*EXERCISE GOAL*: Repeat verbatim only the lines from the opening of the material below through the one that contains "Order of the".

*DATA LISTING*:

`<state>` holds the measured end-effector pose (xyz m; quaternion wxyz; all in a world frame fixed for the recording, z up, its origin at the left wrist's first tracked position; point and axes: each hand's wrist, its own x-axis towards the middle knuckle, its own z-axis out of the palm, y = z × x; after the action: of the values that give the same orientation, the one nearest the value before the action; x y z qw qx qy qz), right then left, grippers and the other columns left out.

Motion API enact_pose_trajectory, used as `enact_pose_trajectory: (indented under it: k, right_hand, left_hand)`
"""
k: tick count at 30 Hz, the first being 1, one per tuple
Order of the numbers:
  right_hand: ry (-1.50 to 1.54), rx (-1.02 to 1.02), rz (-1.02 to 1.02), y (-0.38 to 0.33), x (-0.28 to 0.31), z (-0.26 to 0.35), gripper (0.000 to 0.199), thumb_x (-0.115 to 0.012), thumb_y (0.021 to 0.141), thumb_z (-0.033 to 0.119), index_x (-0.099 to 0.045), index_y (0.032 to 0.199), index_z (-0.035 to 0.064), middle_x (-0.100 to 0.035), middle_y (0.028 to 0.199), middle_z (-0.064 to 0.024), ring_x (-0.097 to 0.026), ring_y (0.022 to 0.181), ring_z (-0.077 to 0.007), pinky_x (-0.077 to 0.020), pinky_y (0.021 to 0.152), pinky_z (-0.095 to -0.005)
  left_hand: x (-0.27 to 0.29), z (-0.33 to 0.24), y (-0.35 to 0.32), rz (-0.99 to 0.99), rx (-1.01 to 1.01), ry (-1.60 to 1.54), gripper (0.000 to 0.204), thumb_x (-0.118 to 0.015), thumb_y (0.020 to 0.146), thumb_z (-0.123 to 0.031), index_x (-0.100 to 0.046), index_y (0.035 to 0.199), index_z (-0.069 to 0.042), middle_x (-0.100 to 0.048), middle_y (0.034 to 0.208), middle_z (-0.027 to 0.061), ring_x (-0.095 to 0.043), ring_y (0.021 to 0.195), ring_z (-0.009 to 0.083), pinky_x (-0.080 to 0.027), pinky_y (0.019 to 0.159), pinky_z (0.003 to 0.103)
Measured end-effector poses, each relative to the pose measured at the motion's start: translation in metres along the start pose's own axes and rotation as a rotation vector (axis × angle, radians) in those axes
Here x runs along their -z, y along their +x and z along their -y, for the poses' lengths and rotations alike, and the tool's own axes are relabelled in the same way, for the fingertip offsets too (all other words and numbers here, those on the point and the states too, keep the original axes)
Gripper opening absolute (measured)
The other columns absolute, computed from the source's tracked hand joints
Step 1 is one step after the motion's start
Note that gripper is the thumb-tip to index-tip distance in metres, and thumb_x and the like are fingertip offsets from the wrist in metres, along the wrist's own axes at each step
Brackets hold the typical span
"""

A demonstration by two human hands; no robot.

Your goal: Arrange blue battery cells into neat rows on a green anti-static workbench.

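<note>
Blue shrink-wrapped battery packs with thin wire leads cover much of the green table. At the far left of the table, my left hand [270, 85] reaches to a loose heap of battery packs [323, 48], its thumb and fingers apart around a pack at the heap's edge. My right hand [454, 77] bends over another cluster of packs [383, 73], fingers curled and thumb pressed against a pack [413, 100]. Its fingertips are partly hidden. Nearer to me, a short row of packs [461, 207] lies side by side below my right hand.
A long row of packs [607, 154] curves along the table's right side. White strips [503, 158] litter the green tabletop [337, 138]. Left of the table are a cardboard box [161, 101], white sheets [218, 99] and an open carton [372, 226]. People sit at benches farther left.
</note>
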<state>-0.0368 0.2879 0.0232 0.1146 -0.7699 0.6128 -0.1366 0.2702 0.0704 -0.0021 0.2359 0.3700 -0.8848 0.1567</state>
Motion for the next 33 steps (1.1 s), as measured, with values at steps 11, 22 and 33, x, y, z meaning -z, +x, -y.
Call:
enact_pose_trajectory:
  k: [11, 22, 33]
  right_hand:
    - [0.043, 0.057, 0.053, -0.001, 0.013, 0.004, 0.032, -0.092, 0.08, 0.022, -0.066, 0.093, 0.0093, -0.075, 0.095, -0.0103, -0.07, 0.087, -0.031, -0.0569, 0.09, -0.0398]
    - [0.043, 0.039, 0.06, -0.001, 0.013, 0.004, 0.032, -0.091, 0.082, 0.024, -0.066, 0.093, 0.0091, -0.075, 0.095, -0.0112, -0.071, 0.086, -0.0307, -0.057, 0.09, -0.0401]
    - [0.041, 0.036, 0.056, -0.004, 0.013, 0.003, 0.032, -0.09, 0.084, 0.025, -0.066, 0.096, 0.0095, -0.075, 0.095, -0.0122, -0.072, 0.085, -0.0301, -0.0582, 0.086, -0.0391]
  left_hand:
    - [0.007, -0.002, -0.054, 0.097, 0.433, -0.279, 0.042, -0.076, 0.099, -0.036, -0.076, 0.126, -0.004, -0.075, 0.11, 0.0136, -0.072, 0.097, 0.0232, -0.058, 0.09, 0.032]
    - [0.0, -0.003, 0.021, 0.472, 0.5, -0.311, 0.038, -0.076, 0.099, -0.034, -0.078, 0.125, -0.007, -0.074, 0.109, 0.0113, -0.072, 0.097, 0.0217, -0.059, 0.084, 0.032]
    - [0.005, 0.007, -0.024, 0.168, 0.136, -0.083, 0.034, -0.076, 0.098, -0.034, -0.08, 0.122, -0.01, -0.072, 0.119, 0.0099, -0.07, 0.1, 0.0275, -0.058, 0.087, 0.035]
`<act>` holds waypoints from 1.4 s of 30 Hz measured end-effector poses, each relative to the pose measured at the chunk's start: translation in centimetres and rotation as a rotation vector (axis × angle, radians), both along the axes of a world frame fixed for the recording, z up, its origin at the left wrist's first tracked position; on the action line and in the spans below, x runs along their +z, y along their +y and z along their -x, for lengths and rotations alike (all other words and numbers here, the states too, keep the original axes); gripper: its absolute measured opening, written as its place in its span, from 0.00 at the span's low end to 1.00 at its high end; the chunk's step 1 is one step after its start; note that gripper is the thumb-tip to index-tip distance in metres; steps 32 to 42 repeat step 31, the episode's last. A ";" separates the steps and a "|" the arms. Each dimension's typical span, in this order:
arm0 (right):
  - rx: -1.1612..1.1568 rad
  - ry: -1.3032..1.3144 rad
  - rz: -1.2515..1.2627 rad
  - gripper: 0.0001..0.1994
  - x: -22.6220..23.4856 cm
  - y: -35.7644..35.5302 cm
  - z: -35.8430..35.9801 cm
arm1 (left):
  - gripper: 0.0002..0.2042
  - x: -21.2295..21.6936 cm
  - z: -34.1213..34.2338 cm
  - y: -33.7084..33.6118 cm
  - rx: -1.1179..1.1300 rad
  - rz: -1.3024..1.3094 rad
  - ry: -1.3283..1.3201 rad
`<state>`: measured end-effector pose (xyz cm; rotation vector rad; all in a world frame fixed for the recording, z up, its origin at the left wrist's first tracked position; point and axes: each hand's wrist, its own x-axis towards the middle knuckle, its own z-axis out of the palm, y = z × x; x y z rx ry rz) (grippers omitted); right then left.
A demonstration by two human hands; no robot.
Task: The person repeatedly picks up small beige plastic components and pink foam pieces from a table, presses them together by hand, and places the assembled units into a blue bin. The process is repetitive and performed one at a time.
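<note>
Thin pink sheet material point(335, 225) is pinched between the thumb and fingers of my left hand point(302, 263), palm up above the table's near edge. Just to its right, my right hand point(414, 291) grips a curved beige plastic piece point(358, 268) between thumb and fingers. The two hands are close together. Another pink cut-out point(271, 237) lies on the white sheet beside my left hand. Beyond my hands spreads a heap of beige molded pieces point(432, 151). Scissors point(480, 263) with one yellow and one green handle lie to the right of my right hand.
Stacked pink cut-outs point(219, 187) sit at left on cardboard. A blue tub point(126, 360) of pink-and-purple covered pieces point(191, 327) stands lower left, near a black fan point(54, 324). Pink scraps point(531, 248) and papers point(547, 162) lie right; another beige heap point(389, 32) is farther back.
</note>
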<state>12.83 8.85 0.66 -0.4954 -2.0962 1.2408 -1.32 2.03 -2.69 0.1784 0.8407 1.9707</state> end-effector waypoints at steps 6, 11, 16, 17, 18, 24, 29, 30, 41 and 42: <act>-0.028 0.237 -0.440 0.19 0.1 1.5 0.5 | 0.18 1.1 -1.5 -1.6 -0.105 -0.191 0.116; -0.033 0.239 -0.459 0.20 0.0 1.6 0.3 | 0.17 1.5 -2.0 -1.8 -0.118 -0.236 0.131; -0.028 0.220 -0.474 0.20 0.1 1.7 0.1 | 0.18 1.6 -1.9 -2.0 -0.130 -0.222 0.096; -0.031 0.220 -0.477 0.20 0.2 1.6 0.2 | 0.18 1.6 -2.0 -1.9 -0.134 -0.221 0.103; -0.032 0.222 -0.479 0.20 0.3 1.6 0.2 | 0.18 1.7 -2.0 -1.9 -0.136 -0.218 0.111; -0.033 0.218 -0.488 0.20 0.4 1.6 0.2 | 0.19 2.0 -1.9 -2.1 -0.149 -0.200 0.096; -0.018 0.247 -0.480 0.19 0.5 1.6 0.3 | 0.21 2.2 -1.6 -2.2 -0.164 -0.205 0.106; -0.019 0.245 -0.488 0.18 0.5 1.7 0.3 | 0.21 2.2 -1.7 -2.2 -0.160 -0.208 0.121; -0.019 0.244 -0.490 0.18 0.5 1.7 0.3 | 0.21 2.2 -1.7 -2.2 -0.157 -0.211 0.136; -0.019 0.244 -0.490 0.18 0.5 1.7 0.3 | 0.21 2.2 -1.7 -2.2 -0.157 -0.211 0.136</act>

*EXERCISE SOLUTION*:
`<state>` holds the measured end-effector pose (xyz m; quaternion wxyz; all in a world frame fixed for the recording, z up, its origin at the left wrist's first tracked position; point and axes: each hand's wrist, its own x-axis towards the middle knuckle, its own z-axis out of the palm, y = z × x; after the action: of the values that give the same orientation, the one nearest the value before the action; x y z qw qx qy qz), right then left, grippers and the other columns left out.

Motion API enact_pose_trajectory, used as `enact_pose_trajectory: (indented under it: k, right_hand, left_hand)`
"""
k: tick count at 30 Hz, the first being 1, one per tuple
Order of the numbers:

That finishes the exercise, with nothing more to add.